Togo : Les Tamberma ou les « bons maçons »
L’histoire africaine ne se résume pas qu’à l’esclavage. Elle est aussi un grenier de valeurs et surtout d’ingéniosités. L’évidence de ces propos se greffe sur le peuple Tamberma qui a immigré au Nord du Togo entre le XI et le XIIIe siècle dont les maisons, les takyiènta en langue tamberma, sont d’une originalité architecturale. Peuple mystérieux et difficile à cerner par l’étranger, son origine est nourrie par un duo de théories qui stipulent d’une part qu’il vient du Danxomê ; d’autre part, qu’il est un descendant d’une ethnie burkinabè. Ainsi, il aurait fui les rafales de l’esclavage d’un coté et de l’autre, les sévices de la famine dédaigneuse… Sa takyiènta, une ingénieuse forteresse à étage, est une pure partition regroupant harmonieusement le monde matériel et celui des esprits. Rondes et gracieuses, fortes et entremêlées, coiffées et parfois teintées, ses cases, badigeonnées d’une décoction de fruit de néré, sont de vrais châteaux de terre battue servant à la fois de demeure pour les morts, les dieux, les animaux et les vivants.

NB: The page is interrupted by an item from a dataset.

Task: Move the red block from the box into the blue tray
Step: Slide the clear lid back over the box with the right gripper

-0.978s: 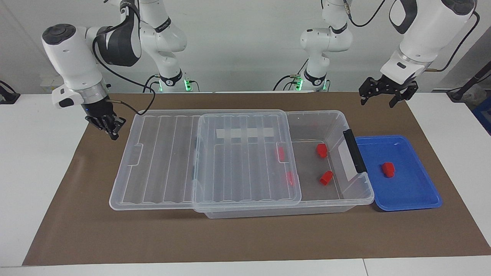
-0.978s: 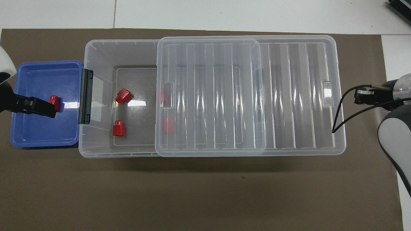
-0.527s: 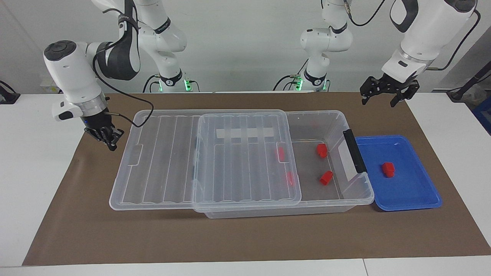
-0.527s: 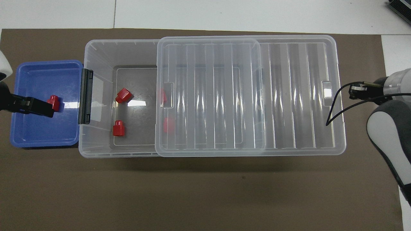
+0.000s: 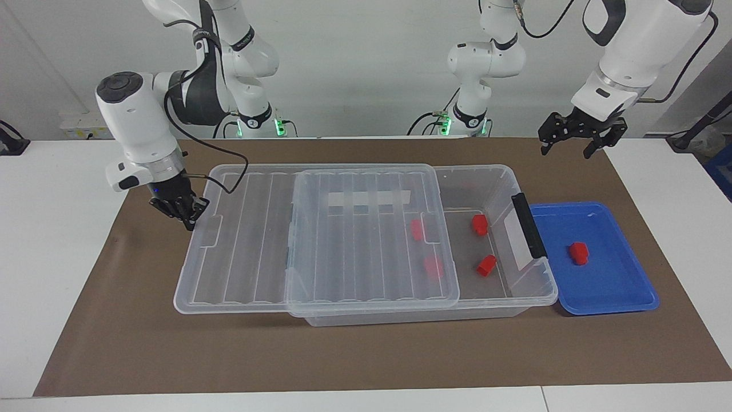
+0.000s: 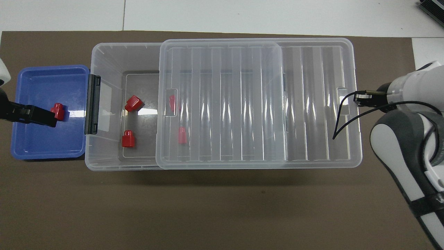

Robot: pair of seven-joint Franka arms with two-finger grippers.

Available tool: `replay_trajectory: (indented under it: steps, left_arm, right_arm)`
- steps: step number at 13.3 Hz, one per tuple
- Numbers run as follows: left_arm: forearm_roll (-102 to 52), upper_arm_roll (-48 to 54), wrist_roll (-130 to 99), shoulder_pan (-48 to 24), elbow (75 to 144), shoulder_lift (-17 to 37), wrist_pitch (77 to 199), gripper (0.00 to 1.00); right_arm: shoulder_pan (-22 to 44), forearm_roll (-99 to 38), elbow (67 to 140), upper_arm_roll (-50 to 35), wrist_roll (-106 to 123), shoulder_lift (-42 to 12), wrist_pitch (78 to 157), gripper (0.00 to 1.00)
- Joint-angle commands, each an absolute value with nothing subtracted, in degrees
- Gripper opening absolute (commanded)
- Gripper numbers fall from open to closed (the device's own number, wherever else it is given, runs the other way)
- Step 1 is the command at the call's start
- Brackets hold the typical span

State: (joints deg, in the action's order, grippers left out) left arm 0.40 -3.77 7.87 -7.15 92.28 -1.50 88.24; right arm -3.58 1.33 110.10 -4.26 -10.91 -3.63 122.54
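One red block (image 5: 579, 253) (image 6: 58, 111) lies in the blue tray (image 5: 617, 286) (image 6: 41, 76), which butts against the box (image 5: 503, 174) (image 6: 104, 52) at its black handle (image 5: 529, 225). Two more red blocks (image 5: 479, 224) (image 5: 486, 265) sit on the box's uncovered floor. Another two (image 5: 417, 229) (image 5: 433, 266) show through the clear lid (image 5: 343, 240) (image 6: 242, 104), which lies slid partway off the box. My right gripper (image 5: 187, 220) is shut, its tips against the lid's overhanging end. My left gripper (image 5: 565, 153) hangs open and holds nothing, over the mat beside the tray.
A brown mat (image 5: 366, 355) covers the table under everything. The lid overhangs the box toward the right arm's end. White table surface borders the mat at both ends.
My right gripper has moved toward the left arm's end, and the lid has slid that way with it, covering more of the box. The left gripper has barely shifted.
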Motion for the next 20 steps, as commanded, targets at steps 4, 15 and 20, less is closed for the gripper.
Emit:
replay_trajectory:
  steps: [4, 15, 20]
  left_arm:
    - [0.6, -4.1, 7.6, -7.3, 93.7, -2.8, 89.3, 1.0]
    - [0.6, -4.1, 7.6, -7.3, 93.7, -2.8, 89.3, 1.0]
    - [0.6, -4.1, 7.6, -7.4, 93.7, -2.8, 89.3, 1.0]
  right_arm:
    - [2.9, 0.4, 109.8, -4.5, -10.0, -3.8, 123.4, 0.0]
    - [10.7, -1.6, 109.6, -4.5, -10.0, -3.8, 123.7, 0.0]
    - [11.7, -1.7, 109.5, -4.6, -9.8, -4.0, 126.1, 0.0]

L’invocation des dieux et le rituel du « maintien du souffle des défunts » se pratiquent dans le premier compartiment, notamment dans la première chambre. Celle-ci sert par ailleurs d’étable, de chambre à coucher pour les vieux et aussi de magasin. Il y séjourne en permanence le calme et l’obscurité. De l’autre coté, les mets sont cuits dans la deuxième chambre qui fait aussi office de douche. Par une échelle en bois fourchu, on accède à la terrasse sur laquelle se déroule la vie en famille. Elle est entourée de deux greniers bien gardés à l’abri des voleurs et des rongeurs. De ce perchoir, on perçoit un paysage vivant et culturellement vivifiant qui a poussé l’UNESCO à classer le Koutammakou (les villages des Tamberma) au patrimoine mondial en 2014.
Les sites historiques en Afrique sont légions, mais très peu de documentations leur sont vouées sur le web. Nous nous devons de ressusciter la mémoire africaine pour en tirer des graines. N’hésitez pas à nous faire connaître d’autres sites historiques que vous connaissez !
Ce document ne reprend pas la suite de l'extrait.